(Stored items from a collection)
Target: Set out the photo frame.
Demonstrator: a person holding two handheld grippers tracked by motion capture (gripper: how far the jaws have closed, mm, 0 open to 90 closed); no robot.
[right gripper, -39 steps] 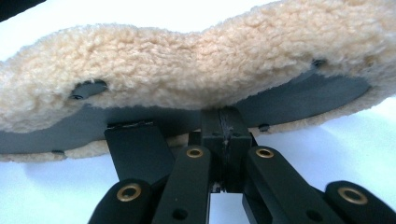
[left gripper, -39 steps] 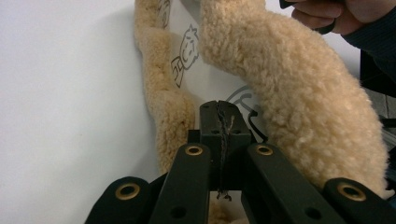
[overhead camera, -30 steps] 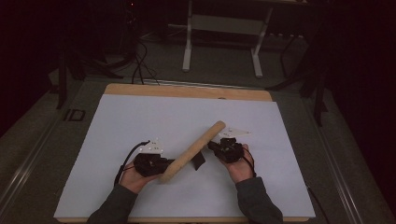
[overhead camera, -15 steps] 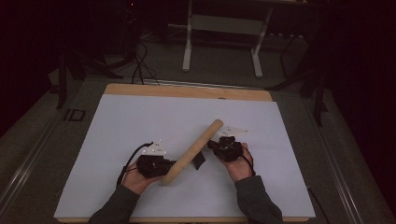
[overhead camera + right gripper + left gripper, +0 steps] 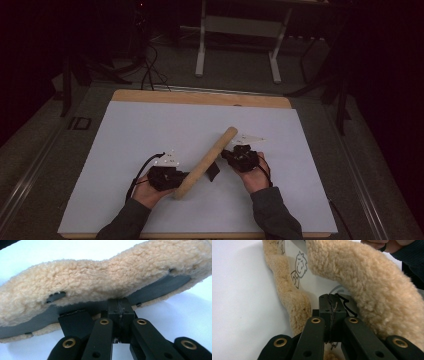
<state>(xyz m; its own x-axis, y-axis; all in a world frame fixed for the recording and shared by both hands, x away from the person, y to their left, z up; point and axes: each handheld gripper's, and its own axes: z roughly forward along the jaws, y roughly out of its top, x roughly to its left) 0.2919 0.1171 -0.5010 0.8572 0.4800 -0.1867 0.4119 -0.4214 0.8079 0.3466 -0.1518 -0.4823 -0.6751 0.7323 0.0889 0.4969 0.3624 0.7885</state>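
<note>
item: fleece cover [image 5: 206, 162], tan and woolly, rolled or folded into a long tube; lies slantwise near the middle of the desk [image 5: 125, 130], one end toward the person's left hand, the other up and to the right. in the left gripper view its pile [image 5: 367, 290] runs across the upper right, with a second fleecy edge [image 5: 287, 292] at the left and a pale inner lining with a line-drawn cartoon face [image 5: 298, 268] between them. in the right gripper view the fleece [image 5: 105, 287] arches over a dark grey underside strip [image 5: 160, 288].

left hand-held gripper [image 5: 167, 177]: in the person's left hand, at the lower end of the cover. jaws pressed together on a thin black strap or cord of the cover [image 5: 342, 303]; whether the fleece itself is caught cannot be told.

right hand-held gripper [image 5: 241, 156]: in the person's right hand, just beside the upper part of the cover. jaws pressed together at the grey underside edge, pinching it as far as can be told. a black flap [image 5: 75, 320] sits just left of the jaw tips.

desk: white sheet over a wooden board, wood [image 5: 200, 97] showing along the far edge.

surroundings: dark floor beyond, white frame legs [image 5: 237, 45], loose black cables [image 5: 147, 75].
</note>
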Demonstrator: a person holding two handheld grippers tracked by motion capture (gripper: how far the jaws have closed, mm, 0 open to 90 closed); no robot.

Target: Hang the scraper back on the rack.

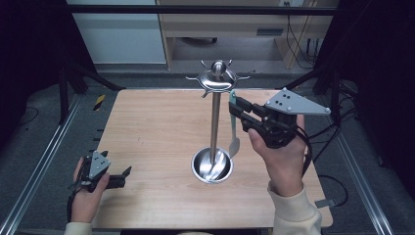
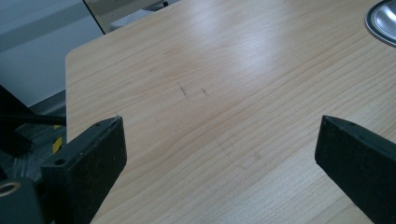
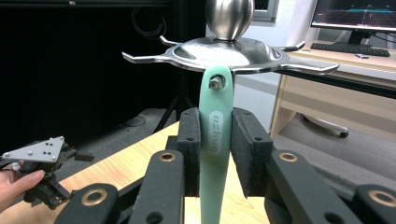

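Observation:
A steel utensil stand [image 1: 214, 122] rises from a round base [image 1: 212, 165] in the middle of the wooden table [image 1: 151, 127]; its top disc [image 3: 219, 49] carries several hooks. A mint-green spatula [image 1: 233, 128] hangs upright beside the pole, and the hole in its handle [image 3: 215, 135] sits on a hook. My right gripper [image 1: 236, 108] is shut on that handle just under the hook, with a pad [image 3: 189, 140] pressed on each side. My left gripper [image 1: 126, 177] rests at the table's near left corner, open, with bare wood between its jaws [image 2: 219, 135].
A desk [image 1: 230, 29] and cables stand beyond the table's far edge. Metal rails [image 1: 44, 156] run along both sides of the table. The left half of the tabletop is bare wood.

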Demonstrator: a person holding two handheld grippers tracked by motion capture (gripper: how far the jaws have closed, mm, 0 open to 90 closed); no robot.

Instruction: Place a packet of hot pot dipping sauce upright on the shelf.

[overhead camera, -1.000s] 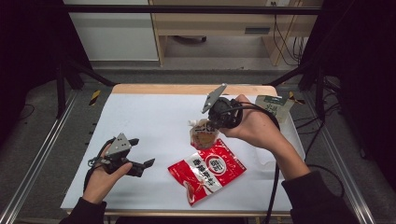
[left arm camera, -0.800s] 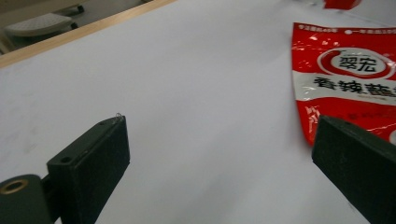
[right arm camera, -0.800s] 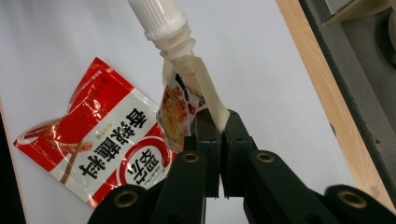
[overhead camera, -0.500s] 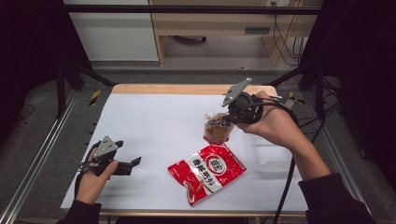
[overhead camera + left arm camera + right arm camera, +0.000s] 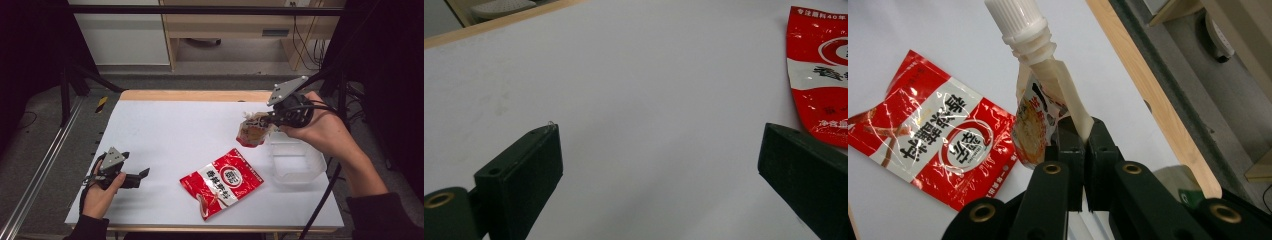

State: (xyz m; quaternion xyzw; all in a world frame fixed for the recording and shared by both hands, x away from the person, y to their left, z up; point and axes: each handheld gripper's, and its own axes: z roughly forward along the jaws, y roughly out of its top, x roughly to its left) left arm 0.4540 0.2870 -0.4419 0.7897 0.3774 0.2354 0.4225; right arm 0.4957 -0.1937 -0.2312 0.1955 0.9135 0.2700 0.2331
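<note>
Gripping spouted pouch [image 5: 1040, 107] edge: right tool [image 5: 1080, 131], above clear container [image 5: 295, 161].

Both grippers are black. The left gripper [image 5: 143, 174] has a grey three-cornered plate [image 5: 113, 158] on top; in its own view the jaws are flat matte blocks with small holes, and a brass-ringed hole sits at the base. The right gripper [image 5: 270, 120] carries a like plate [image 5: 287, 90] (dotted with small holes), and a black cable [image 5: 327, 192] trails from it. Its arms show brass-ringed pivots [image 5: 1052, 169]. Both sleeves [image 5: 382, 217] are dark.
</note>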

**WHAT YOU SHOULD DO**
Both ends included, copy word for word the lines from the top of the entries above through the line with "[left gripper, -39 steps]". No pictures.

**OUTPUT OF THE EXERCISE**
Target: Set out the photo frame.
Demonstrator: a person holding two handheld grippers tracked by motion capture (gripper: how far the jaws have closed, mm, 0 open to 90 closed); no robot.
[right gripper, -39 steps] 
[left gripper, -39 steps] 

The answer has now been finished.